**To do:**
Print all of the data exactly, but drop the pictures.

**Data provided:**
━━━━━━━━━━
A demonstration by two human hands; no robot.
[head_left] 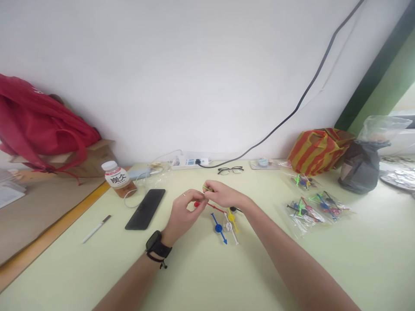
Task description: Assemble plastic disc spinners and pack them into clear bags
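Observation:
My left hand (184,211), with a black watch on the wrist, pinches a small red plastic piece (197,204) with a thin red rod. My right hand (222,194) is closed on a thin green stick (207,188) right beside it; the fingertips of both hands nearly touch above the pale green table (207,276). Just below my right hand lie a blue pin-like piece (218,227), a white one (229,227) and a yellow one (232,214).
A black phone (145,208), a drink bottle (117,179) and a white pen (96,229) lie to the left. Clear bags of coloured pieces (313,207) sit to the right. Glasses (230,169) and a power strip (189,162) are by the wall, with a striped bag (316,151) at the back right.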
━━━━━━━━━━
**Final answer:**
A demonstration by two human hands; no robot.
[head_left] 
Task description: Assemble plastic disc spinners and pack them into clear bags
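Observation:
My left hand (184,211), with a black watch on the wrist, pinches a small red plastic piece (197,204) with a thin red rod. My right hand (222,194) is closed on a thin green stick (207,188) right beside it; the fingertips of both hands nearly touch above the pale green table (207,276). Just below my right hand lie a blue pin-like piece (218,227), a white one (229,227) and a yellow one (232,214).
A black phone (145,208), a drink bottle (117,179) and a white pen (96,229) lie to the left. Clear bags of coloured pieces (313,207) sit to the right. Glasses (230,169) and a power strip (189,162) are by the wall, with a striped bag (316,151) at the back right.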

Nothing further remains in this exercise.